When the Patty Duke Show ended, Schallert began doing voiceover work in commercials and with his warm and friendly manner, it was a lucrative career for him for two decades, including the voice of Milton the Toaster for Pop Tart commercials. He said it was wonderful, “All you had to do was go in there and do it, you didn’t’ have to put makeup on, you didn’t have to learn anything. I also had a knack for timing.”
Although he had a successful voiceover career, his acting career was far from over. He would show up as a regular cast member on five more series before his career ended: The Nancy Walker Show, The Hardy Boys/Nancy Drew Hour, The Waltons, The New Gidget Show, and The Torkelsons. I especially loved his casting in Nancy Drew. When I read those books as a grade-school kid, he was exactly as I pictured Nancy’s dad Carson Drew in my mind.

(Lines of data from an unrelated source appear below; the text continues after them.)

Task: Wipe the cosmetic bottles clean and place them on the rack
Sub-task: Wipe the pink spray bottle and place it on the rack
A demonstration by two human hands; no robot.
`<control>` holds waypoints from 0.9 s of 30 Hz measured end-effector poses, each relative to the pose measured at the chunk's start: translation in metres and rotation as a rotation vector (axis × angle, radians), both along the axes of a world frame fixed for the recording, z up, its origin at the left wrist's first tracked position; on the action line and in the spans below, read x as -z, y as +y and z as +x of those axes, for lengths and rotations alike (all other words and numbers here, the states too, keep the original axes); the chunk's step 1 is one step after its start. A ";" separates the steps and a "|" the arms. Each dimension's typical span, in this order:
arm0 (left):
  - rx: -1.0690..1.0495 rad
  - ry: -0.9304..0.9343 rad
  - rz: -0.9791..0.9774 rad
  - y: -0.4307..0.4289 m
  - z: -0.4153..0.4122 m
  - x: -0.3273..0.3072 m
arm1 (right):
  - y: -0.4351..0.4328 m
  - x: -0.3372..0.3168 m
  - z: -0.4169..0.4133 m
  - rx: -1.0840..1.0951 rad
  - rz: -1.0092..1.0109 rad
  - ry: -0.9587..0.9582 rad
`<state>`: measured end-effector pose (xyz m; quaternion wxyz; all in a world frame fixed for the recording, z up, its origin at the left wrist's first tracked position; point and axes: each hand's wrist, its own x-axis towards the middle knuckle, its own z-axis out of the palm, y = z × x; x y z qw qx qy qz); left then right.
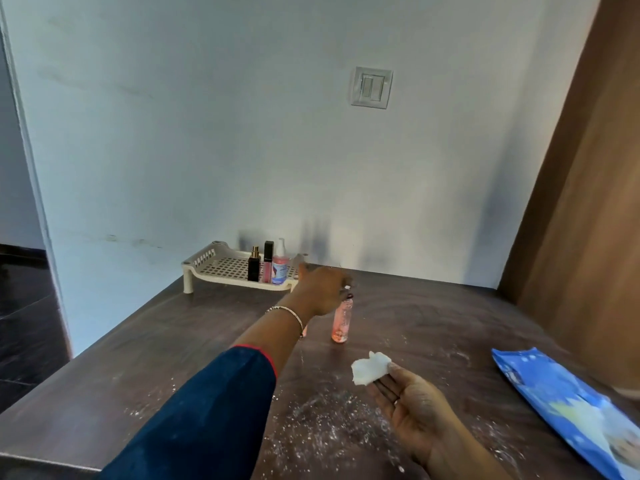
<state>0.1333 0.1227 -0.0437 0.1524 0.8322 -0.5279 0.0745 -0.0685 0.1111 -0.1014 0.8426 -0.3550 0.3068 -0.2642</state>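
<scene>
Where the dark, wood-grained table [104,393] lies nearest the person, it is dusted with fine white powder [322,420]; above this patch the right hand [412,400] is turned palm up, its fingertips and thumb pinching a crumpled white wipe [370,372]; to its right a glossy blue packet [561,410] lies flat near the table's edge. The two hands are well apart; the left arm, in a dark blue sleeve [207,417] with red trim, stretches forward, a thin metal bracelet [287,315] round the wrist; the left hand [322,289] has its fingers curled down over the dark cap of a slim, clear pink bottle [341,320], which stands upright on the table, short of the rack. Farther back, against the pale wall [173,133], sits the cream plastic rack [214,265], a lattice tray on short legs; on its right part stand a squat black perfume bottle [254,270] with a gold top, a slender pink lip-gloss tube [267,263] with a black cap, and a rounded pink pump bottle [280,266], close together. High on the wall is a square grey switch [371,86]; a brown wooden panel [588,202] rises at the right.
</scene>
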 end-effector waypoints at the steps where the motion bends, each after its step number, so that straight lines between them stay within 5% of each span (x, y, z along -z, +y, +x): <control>1: 0.000 0.002 -0.015 -0.002 -0.003 0.004 | -0.001 0.000 -0.005 0.006 0.005 -0.007; 12: -0.040 0.080 -0.153 0.012 -0.026 -0.004 | -0.010 0.002 -0.042 0.055 0.041 -0.059; 18: 0.232 0.542 -0.347 0.060 -0.066 -0.016 | 0.000 0.002 -0.076 0.150 0.054 -0.071; 27: 0.290 0.849 -0.449 0.100 -0.132 0.015 | 0.018 0.000 -0.109 0.256 -0.173 -0.017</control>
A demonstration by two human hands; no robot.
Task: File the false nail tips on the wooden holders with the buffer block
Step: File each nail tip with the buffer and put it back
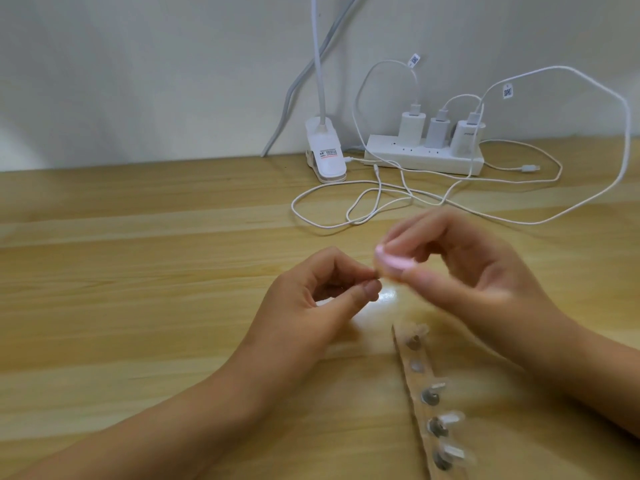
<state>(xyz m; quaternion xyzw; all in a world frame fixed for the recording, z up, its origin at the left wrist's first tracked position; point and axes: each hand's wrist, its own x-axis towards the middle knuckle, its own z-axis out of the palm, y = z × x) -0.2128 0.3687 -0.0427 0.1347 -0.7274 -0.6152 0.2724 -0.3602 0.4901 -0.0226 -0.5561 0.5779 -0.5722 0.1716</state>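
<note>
- The right hand (460,268) grips the pink buffer (394,259) between thumb and curled fingers, held up above the bench (138,271). Both are smeared with motion blur.
- The left hand (322,296) has its fingers curled, with thumb and forefinger pinched together right against the buffer's near end. What they pinch is too small to make out; I judge it to be a single tip (376,273).
- Such a slight pinch is the main risk. A hard stroke could flick the piece out of the fingers, and a clear tip would be hard to find on pale wood.
- Skin is just beside the grit, so a long stroke could scrape the left thumb (372,291).
- The holder (420,420) lies flat on the bench under the right wrist, with more tips (446,419) stuck along it. If the forearm drops, it could knock them loose or shove the strip.
- One spot on the holder seems to have no tip, so it would be easy to lose track of which are done.
- The cables (381,202) loop just behind the hands, and a wide stroke could snag one.
</note>
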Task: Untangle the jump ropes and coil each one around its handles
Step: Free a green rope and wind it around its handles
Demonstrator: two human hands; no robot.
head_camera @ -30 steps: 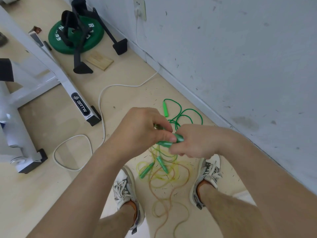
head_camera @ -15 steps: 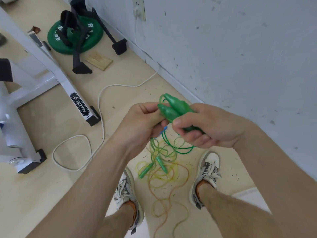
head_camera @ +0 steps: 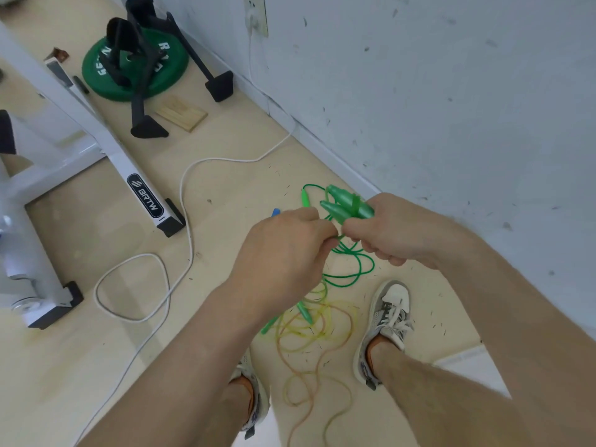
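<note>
My right hand (head_camera: 396,229) grips two green jump-rope handles (head_camera: 346,204) held side by side, with one turn of green rope wound across them. My left hand (head_camera: 287,253) pinches the green rope (head_camera: 351,272) right beside the handles; its loops hang down between my hands. A lighter green handle (head_camera: 304,199) and a bit of a blue handle (head_camera: 276,211) lie on the floor behind my hands. By my feet lies a tangle of yellow and orange rope (head_camera: 317,330) with two more green handles (head_camera: 304,312).
A white cable (head_camera: 185,201) snakes over the floor from a wall socket (head_camera: 256,16). A white machine frame (head_camera: 113,156) stands at the left, a green weight plate (head_camera: 135,64) with a black stand and a wooden block (head_camera: 181,113) behind it. The wall runs close on the right.
Both hands have shifted up and to the right with the two handles. A turn of green rope now lies across them, and my left hand has slid onto the rope.
</note>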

His last role was on Two Broke Girls in 2014. In that year, he announced he was suffering from peripheral neuropathy and had to wear leg braces some but also had to rely on a wheelchair most of the time. He passed away two years later from an undisclosed condition.
It sounds like Schallert had an amazing life. Growing up in Los Angeles and learning from his parents about theater and radio must have been a lot of fun. He said those connections led to a lot of opportunities like going to Shirley Temple’s birthday parties. Then he started a theater at a young age, worked in television from 1951-2014, appeared in more than eighty movies, had a successful voiceover career, raised four great kids and enjoyed a long-lasting marriage. What a legacy to leave behind.